Ecco, il duetto Bergoglio-Scalfari ricorda, con straordinario e limpido parallelo, un altro famoso dibattito sulla presenza dell’anima. Ne “Il ritorno di Don Camillo”, l’anziano e avarissimo dottor Spiletti decide di aprire una finestra in una parete, per economizzare un’ora di sole la sera. Per abbattere il muro chiama “il Nero”, muratore comunista e ateo, che comincia a lavorare di buona lena finché si martella un dito e inizia a inveire pesantemente. Il dottor Spiletti lo riprende: “Smettila di bestemmiare, finirai per perdere l’anima”. E il Nero, di rimando: “L’anima?
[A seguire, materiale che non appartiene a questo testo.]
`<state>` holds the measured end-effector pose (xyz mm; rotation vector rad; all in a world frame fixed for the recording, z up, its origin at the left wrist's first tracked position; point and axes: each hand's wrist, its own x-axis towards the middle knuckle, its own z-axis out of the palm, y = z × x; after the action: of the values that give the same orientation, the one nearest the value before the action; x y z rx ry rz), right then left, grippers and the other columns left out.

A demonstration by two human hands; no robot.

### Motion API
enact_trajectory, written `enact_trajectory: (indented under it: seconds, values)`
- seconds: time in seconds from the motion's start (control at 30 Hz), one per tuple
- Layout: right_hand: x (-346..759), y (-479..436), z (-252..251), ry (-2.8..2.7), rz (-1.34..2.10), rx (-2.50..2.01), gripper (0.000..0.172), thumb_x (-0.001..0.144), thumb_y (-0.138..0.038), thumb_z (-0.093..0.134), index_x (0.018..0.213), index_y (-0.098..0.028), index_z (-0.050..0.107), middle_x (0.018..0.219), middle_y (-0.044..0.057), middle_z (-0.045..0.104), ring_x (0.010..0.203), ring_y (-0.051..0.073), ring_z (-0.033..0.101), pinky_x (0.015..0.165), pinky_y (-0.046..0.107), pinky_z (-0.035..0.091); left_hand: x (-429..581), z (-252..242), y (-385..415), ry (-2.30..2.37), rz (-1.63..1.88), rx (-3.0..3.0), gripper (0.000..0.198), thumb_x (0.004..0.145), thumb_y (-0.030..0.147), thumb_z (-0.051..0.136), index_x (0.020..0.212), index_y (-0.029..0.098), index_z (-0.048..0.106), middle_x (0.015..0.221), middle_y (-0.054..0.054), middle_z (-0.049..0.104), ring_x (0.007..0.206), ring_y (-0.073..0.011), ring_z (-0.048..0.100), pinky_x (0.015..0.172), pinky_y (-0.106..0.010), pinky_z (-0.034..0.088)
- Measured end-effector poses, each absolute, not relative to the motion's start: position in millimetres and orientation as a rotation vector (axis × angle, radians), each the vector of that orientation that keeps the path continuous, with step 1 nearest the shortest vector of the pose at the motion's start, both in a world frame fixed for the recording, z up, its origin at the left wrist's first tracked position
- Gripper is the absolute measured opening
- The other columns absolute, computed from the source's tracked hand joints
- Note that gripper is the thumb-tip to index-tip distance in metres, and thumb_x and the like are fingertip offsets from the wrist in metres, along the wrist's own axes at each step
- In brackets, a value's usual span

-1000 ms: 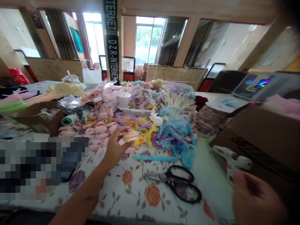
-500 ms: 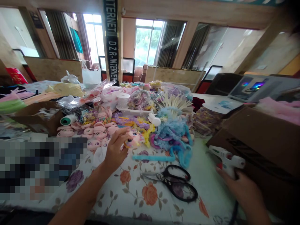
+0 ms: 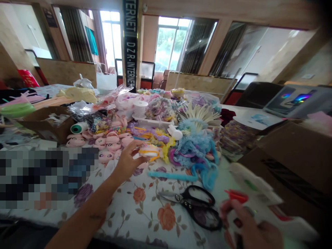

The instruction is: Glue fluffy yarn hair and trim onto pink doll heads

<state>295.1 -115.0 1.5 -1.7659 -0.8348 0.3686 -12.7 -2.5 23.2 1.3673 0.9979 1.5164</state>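
Note:
My left hand point(image 3: 126, 162) holds a small doll head point(image 3: 149, 151) with pink, yellow and white trim between thumb and fingers, above the flowered tablecloth. In my right hand point(image 3: 250, 224) is a white hot glue gun point(image 3: 261, 192) with a red trigger, raised close to the camera at the lower right. Black-handled scissors point(image 3: 183, 200) lie on the cloth between the hands. Beyond them runs a strip of blue fluffy yarn point(image 3: 172, 176). Several pink doll heads point(image 3: 107, 155) sit in a cluster just behind my left hand.
Light blue ruffled trim point(image 3: 190, 141) is heaped past the scissors. A brown cardboard box point(image 3: 287, 155) borders the right side, another box point(image 3: 46, 126) stands left. White ribbon spool point(image 3: 140, 109) and green-cored thread spool point(image 3: 79, 128) rise among bagged trims. A blurred patch covers the left.
The glue gun has come closer and lower, toward the scissors, in my right hand. My left hand has turned the doll head so its face no longer shows.

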Motion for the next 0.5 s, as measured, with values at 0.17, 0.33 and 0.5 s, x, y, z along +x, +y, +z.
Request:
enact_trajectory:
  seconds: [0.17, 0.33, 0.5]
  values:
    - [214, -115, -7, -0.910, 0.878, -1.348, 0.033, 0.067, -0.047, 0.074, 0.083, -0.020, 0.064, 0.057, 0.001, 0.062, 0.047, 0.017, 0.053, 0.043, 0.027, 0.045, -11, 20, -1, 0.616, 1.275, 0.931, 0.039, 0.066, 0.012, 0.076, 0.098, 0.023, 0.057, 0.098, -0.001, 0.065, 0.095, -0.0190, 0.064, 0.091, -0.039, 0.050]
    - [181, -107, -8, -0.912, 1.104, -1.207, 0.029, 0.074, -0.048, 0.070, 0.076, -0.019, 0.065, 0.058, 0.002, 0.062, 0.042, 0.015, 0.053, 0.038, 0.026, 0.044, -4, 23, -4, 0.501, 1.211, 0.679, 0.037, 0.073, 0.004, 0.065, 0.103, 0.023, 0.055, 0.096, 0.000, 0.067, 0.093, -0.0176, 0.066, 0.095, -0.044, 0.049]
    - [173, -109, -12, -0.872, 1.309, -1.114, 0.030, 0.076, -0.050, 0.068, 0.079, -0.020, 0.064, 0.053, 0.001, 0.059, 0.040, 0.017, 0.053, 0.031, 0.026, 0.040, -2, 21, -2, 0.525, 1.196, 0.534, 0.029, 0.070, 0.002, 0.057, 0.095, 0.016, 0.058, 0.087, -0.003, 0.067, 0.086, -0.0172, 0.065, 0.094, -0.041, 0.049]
Mi prendete per un cretino?” “Tu non credi di avere un’anima?” “Io credo a quel che vedo e nessuno ha mai visto l’anima di nessuno”. Spiletti si avvicina e punta il bastone contro il petto del Nero: “E allora, che cos’hai lì dentro?”; “Voi me lo chiedete? Un dottore? Ci sono i visceri, quando funzionano l’uomo è vivo, quando non funzionano più l’uomo è morto”.

A questo punto Guareschi ha uno dei suoi colpi di genio e, ribaltando in una riga sola anni di tradizione mefistofelica in materia, mette in bocca a Spiletti una battuta faustiana: “Bene, se sei sicuro di non avere l’anima, vendimela! Te la compro”. Il Nero tentenna: “Non posso vendermi una cosa che non ho. Non sarebbe onesto” (e anche su questa splendida onestà del muratore molto ci sarebbe da osservare). Ma Spiletti insiste: “Vendimela! Vuol dire che se non ce l’hai davvero ci avrò rimesso i soldi. Ma se ce l’hai … diventa mia”. A questo punto il Nero cede, e dopo una breve contrattazione sulle modalità e sul prezzo “un’anima rossa come la tua non vale più di 500 lire, ma vada per mille” avviene la stesura del contratto con la solennità della carta da bollo e la firma. Il Nero ridacchia: “Mille lire per niente! La vecchiaia vi ha rammollito”. L’anziano dottore non si scompone: “Non preoccuparti per me, non ho mai fatto un cattivo affare in vita mia”.

Passano i giorni, il muratore si sente a disagio. Consulta il medico e gli chiede se, a suo parere, gli manchi qualcosa; ferma il suo capo, Peppone, e domanda febbrile se lo trovi cambiato, suscitandone la giusta ira. Infine arriva l’alluvione, che tutto porta via, e mentre traghetta una famigliola sfollata, il Nero interroga Don Camillo: “E’ vero che il vecchio Spiletti sta per morire? Ha qualcosa che mi appartiene, un contratto tra me e lui”. Don Camillo fa finta di nulla: “Io non sono un notaio, io mi occupo di anime”; “appunto, è la mia anima che gli ho venduto per mille lire”. Don Camillo sorride: “Beh, hai sempre detto che l’anima è un’invenzione dei preti, quindi l’hai messo nel sacco”. Ma il Nero non demorde, l’angoscia lo attanaglia, così, in cima al campanile, punto più alto del Paese e rifugio improvvisato, Don Camillo intercede presso Spiletti per l’anima del Nero: “Gli renda quel contratto, non vede che sta male?”. E l’indomito dottore risponde serissimo: “E dove ha male? Ai visceri? Lui non ha che visceri lì dentro”. Il muratore è esasperato, lo sguardo smarrito e folle, così sbotta: “Quel che ho lì dentro non vi riguarda. Se c’è qualcosa non vi riguarda!”. Il vecchio si ferma, estrae dal mazzo il contratto e, rifiutando le mille lire rese, restituisce la carta, quieto: “Ah, allora tieni, io non ne ho più bisogno. Il mio scopo è raggiunto”.

Il contratto riconquistato brucia nel fuoco di una candela, insieme alle mille lire del prezzo dell’anima.